» **THE PROBLEM**:
Transcribe every entry that follows, word for word, and omit the images.

***** THE INPUT *****

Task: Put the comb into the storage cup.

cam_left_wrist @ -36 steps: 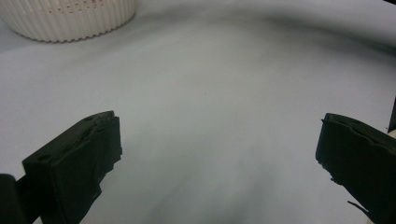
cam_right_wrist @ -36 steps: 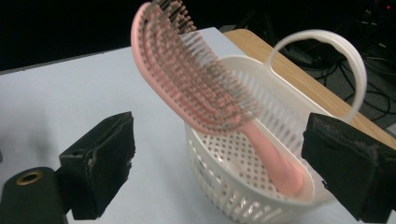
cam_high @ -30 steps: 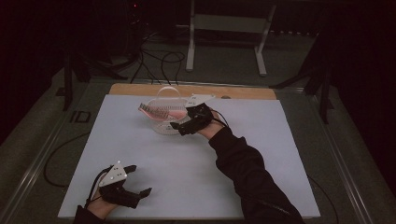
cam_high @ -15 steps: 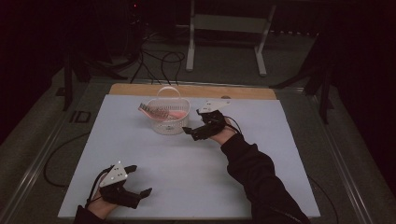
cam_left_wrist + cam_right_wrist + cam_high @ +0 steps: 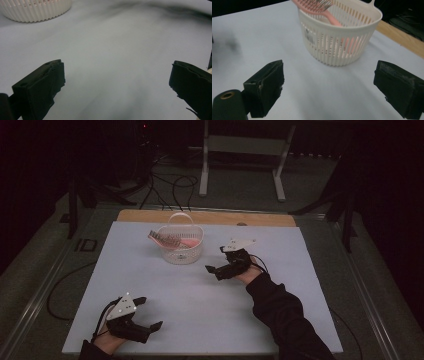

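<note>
A white slatted basket stands on the pale surface toward its far side, near the wooden strip along the far edge, with a thin hoop handle arching over it. A pink comb lies across the basket, its toothed end jutting out over the rim on the left in the high view; in the right gripper view the comb's handle slants down inside the basket and shows through the slats. The right gripper sits just to the right of the basket and a little nearer the person, apart from it, its jaws spread wide with nothing between them; in its own view the right gripper faces the basket wall over bare surface. The left gripper rests low at the near-left of the surface, well apart from the basket, jaws likewise spread wide and empty. In its own view the left gripper looks across bare surface, with the basket's ribbed base at the upper left corner.
</note>
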The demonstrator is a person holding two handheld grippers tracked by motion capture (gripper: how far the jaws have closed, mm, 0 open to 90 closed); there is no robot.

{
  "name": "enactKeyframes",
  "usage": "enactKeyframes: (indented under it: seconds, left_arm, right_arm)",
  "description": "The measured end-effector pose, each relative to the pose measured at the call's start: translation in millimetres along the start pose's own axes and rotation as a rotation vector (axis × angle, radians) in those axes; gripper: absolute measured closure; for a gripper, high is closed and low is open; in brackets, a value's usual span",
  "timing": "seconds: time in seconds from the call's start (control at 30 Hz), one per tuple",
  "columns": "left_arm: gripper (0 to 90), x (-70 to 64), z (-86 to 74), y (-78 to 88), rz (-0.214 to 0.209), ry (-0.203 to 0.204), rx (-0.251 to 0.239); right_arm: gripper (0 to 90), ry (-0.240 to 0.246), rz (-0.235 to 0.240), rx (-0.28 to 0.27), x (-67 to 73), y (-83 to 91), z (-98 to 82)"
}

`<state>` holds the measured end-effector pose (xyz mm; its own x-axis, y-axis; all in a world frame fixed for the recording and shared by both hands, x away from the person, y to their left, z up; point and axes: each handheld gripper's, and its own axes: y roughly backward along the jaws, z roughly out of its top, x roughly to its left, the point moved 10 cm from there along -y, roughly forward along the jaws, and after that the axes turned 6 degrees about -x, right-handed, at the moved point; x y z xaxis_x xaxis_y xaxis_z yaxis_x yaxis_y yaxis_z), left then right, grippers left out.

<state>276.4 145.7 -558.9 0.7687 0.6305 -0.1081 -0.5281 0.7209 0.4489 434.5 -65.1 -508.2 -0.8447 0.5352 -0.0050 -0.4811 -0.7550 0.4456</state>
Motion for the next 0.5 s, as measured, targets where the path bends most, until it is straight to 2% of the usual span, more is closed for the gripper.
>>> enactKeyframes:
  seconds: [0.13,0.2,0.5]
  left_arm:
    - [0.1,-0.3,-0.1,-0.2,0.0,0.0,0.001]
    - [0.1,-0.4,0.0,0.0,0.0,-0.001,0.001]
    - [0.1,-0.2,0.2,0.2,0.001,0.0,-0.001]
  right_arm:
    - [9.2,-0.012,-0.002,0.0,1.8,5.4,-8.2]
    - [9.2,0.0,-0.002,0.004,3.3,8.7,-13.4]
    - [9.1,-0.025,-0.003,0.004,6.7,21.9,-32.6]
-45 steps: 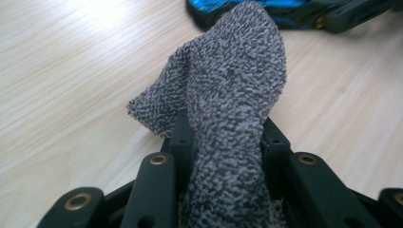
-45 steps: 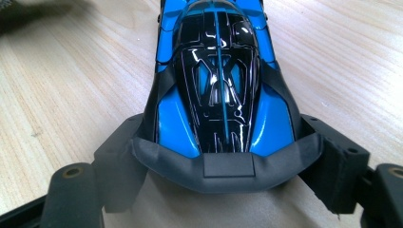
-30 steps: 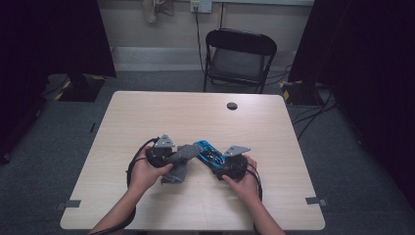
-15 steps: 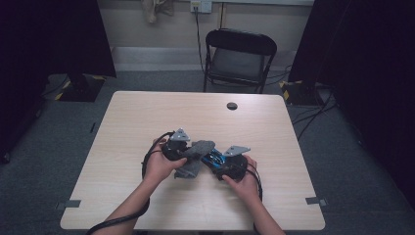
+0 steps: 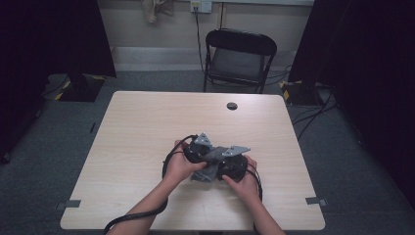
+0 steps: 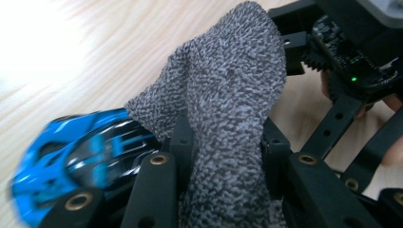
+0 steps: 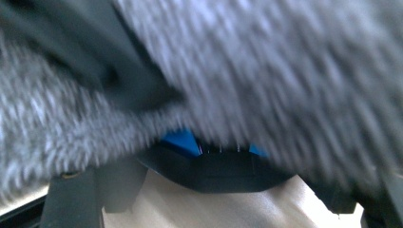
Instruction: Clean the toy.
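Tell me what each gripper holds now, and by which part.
The left gripper pinches the grey cloth at its bunched lower end. The blue toy car sits at the right gripper; whether its jaws clamp it cannot be told.

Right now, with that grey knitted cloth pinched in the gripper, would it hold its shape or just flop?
Probably flop: the grey knitted cloth bends and drapes over the blue toy car. Its fuzzy weave likely keeps it from slipping between the left gripper jaws.
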`<state>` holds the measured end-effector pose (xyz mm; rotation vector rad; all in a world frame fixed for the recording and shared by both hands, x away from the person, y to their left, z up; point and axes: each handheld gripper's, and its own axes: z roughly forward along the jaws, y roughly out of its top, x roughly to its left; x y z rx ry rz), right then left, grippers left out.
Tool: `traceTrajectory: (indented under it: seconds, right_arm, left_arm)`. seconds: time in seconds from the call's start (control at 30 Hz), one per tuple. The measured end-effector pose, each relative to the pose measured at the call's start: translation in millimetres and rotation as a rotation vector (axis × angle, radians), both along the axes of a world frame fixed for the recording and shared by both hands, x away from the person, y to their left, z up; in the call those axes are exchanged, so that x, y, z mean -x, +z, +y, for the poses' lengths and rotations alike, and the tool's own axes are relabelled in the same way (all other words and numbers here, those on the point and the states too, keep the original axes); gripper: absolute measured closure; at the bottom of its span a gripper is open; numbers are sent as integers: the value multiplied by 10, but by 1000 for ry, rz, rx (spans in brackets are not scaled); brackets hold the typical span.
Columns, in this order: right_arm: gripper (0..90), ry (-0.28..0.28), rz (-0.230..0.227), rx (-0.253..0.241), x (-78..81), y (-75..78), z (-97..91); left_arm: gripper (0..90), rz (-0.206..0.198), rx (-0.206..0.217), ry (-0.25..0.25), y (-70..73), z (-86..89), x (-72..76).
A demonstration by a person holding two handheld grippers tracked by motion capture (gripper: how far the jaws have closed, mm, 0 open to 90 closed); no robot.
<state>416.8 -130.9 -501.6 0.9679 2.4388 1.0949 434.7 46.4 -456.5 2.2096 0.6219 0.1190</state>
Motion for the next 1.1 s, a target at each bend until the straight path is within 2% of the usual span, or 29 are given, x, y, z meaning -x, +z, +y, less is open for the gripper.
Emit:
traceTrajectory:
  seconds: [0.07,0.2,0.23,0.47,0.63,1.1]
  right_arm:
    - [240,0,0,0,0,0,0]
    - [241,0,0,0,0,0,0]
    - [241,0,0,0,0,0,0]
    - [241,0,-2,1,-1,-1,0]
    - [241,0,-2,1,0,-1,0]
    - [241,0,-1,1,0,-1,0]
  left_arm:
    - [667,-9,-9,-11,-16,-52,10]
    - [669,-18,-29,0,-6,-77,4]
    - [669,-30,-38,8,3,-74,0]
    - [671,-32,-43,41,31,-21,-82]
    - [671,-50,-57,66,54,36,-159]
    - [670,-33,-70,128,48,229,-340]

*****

» **ANSWER FOR THIS EXERCISE**:
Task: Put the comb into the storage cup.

cam_left_wrist @ -36 steps: 
cam_right_wrist @ -36 steps: 
cam_high @ -30 steps: 
cam_high @ -15 steps: 
cam_left_wrist + cam_right_wrist + cam_high @ +0 steps: 

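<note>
A white slatted basket stands on the pale surface toward its far side, near the wooden strip along the far edge, with a thin hoop handle arching over it. A pink comb lies across the basket, its toothed end jutting out over the rim on the left in the high view; in the right gripper view the comb's handle slants down inside the basket and shows through the slats. The right gripper sits just to the right of the basket and a little nearer the person, apart from it, its jaws spread wide with nothing between them; in its own view the right gripper faces the basket wall over bare surface. The left gripper rests low at the near-left of the surface, well apart from the basket, jaws likewise spread wide and empty. In its own view the left gripper looks across bare surface, with the basket's ribbed base at the upper left corner.
</note>
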The demonstrator is a person holding two handheld grippers tracked by motion capture (gripper: how far the jaws have closed, mm, 0 open to 90 closed); there is no robot.

{
  "name": "enactKeyframes",
  "usage": "enactKeyframes: (indented under it: seconds, left_arm, right_arm)",
  "description": "The measured end-effector pose, each relative to the pose measured at the call's start: translation in millimetres along the start pose's own axes and rotation as a rotation vector (axis × angle, radians) in those axes; gripper: absolute measured closure; for a gripper, high is closed and low is open; in brackets, a value's usual span",
  "timing": "seconds: time in seconds from the call's start (control at 30 Hz), one per tuple",
  "columns": "left_arm: gripper (0 to 90), x (-70 to 64), z (-86 to 74), y (-78 to 88), rz (-0.214 to 0.209), ry (-0.203 to 0.204), rx (-0.251 to 0.239); right_arm: gripper (0 to 90), ry (-0.240 to 0.246), rz (-0.235 to 0.240), rx (-0.28 to 0.27), x (-67 to 73), y (-83 to 91), z (-98 to 82)"
}

`<state>` holds the measured end-effector pose (xyz mm; its own x-axis, y-axis; all in a world frame fixed for the recording and shared by both hands, x away from the person, y to their left, z up; point and axes: each handheld gripper's, and its own axes: y roughly backward along the jaws, z roughly out of its top, x roughly to its left, the point moved 10 cm from there along -y, roughly forward along the jaws, and after that the axes turned 6 degrees about -x, right-handed, at the moved point; x y z xaxis_x xaxis_y xaxis_z yaxis_x yaxis_y yaxis_z), left then right, grippers left out.

<state>276.4 145.7 -558.9 0.7687 0.6305 -0.1081 -0.5281 0.7209 0.4489 434.5 -65.1 -508.2 -0.8447 0.5352 -0.0050 -0.4811 -0.7550 0.4456</state>
Motion for the next 0.5 s, as measured, targets where the path bends most, until it is straight to 2% of the usual span, more is closed for the gripper.
>>> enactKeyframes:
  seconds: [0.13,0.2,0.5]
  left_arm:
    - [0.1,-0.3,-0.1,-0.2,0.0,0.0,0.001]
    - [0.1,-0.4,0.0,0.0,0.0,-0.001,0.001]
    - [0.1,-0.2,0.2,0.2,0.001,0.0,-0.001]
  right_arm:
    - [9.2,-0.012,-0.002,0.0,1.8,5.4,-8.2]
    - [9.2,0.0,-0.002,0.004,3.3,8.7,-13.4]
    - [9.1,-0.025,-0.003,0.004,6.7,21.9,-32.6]
-45 steps: 
-45 steps: 
-30 steps: 
-15 steps: 
+0 steps: 
+0 steps: 
+0 steps: 
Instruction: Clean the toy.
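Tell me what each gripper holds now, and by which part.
The left gripper pinches the grey cloth at its bunched lower end. The blue toy car sits at the right gripper; whether its jaws clamp it cannot be told.

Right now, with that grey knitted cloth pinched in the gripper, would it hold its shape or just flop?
Probably flop: the grey knitted cloth bends and drapes over the blue toy car. Its fuzzy weave likely keeps it from slipping between the left gripper jaws.
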`<state>` holds the measured end-effector pose (xyz mm; rotation vector rad; all in a world frame fixed for the recording and shared by both hands, x away from the person, y to their left, z up; point and axes: each handheld gripper's, and its own axes: z roughly forward along the jaws, y roughly out of its top, x roughly to its left; x y z rx ry rz), right then left, grippers left out.
Tool: `traceTrajectory: (indented under it: seconds, right_arm, left_arm)`. seconds: time in seconds from the call's start (control at 30 Hz), one per tuple. The measured end-effector pose, each relative to the pose measured at the call's start: translation in millimetres and rotation as a rotation vector (axis × angle, radians), both along the axes of a world frame fixed for the recording and shared by both hands, x away from the person, y to their left, z up; in the call those axes are exchanged, so that x, y, z mean -x, +z, +y, for the poses' lengths and rotations alike, and the tool's own axes are relabelled in the same way (all other words and numbers here, those on the point and the states too, keep the original axes); gripper: absolute measured closure; at the bottom of its span a gripper is open; numbers are sent as integers: the value multiplied by 10, but by 1000 for ry, rz, rx (spans in brackets are not scaled); brackets hold the typical span.
Columns, in this order: right_arm: gripper (0..90), ry (-0.28..0.28), rz (-0.230..0.227), rx (-0.253..0.241), x (-78..81), y (-75..78), z (-97..91); left_arm: gripper (0..90), rz (-0.206..0.198), rx (-0.206..0.217), ry (-0.25..0.25), y (-70..73), z (-86..89), x (-72..76).
A demonstration by a person holding two handheld grippers tracked by motion capture (gripper: how far the jaws have closed, mm, 0 open to 90 closed); no robot.
<state>416.8 -130.9 -501.6 0.9679 2.4388 1.0949 434.7 46.4 -456.5 2.2096 0.6219 0.1190</state>
Motion for the next 1.1 s, a target at each bend until the straight path is within 2% of the usual span, or 29 are given, x, y, z meaning -x, +z, +y, less is open for the gripper.
Emit:
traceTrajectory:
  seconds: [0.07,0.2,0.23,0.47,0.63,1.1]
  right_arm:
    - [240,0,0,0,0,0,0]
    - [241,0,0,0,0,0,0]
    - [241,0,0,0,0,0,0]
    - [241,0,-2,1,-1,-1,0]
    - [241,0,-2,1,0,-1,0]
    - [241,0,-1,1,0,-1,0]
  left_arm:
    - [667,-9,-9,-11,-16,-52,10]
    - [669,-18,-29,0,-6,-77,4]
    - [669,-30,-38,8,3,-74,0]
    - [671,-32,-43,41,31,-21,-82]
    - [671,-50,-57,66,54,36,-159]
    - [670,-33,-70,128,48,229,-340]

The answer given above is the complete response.